Hewitt repressed a smile and went on. “Just so,” he said. “And what
happened then?”
“He went up to the seat, as I said, and looked at it, passing his hand
over the top. Then I called out to him. I said if I found him on my premises
again by day or night I’d give him in charge of the police. I assure you he
got over the wall the second time a good deal quicker than the first. And
then I went to bed, though I got a shocking cold in the head sitting at that
open bath-room window. Nobody came about the place after that till last
night. A few days ago my only sister was taken ill. I saw her each day, and
she got worse. Yesterday she was so bad that I wouldn’t leave her. I sent
home for some things and stopped in her house for the night. To-day I got an
urgent message to come home, and when I went I found that an entrance had
been made by a kitchen window and the whole house had been ransacked, but not
a thing was missing.”
“Were drawers and boxes opened?”
“Everywhere. Most seemed to have been opened with keys, but some were
broken. The place was turned upside down, but, as I said before, not a thing
was missing. A very old woman, very deaf, who used to be my housekeeper, but
who does nothing now, was in the house, and so was my general servant. They
slept in rooms at the top and were not disturbed. Of course the old woman is
too deaf to have heard anything, and the maid is a very heavy sleeper. The
girl was very frightened, but I pacified her before I came away. As it
happened, I took the snuff-box with me. I had got very suspicious of late, of
course, and something seemed to suggest that I had better so I took it. It’s
pretty strong evidence that they have been watching me closely, isn’t it,
that they should break in the very first night I left the place?”
“And are you quite sure that nothing has been taken?”
“Quite certain. I have spent a long time in a very careful search.”
“And you want me, I presume, to find out definitely who these people are,
and get such evidence as may ensure their being punished?”

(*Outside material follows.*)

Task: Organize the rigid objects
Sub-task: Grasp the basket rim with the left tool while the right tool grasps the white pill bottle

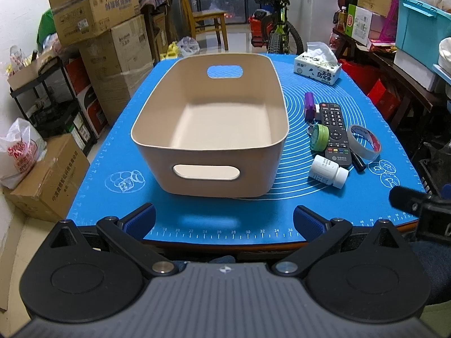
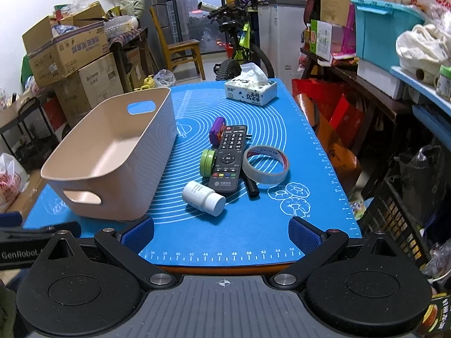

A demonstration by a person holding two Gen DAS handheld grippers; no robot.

“That is the case. Of course I know Reuben Penner is the moving
spirit—I’m quite certain of that. But still I can see plainly enough
that as yet there’s no legal evidence of it. Mind, I’m not afraid of
him—not a bit. That is not my character. I’m not afraid of all the
madmen in England; but I’m not going to have them steal my
property—this snuff-box especially.”
“Precisely. I hope you have left the disturbance in your house exactly as
you found it?”
“Oh, of course, and I have given strict orders that nothing is to be
touched. To-morrow morning I should like you to come and look at it.”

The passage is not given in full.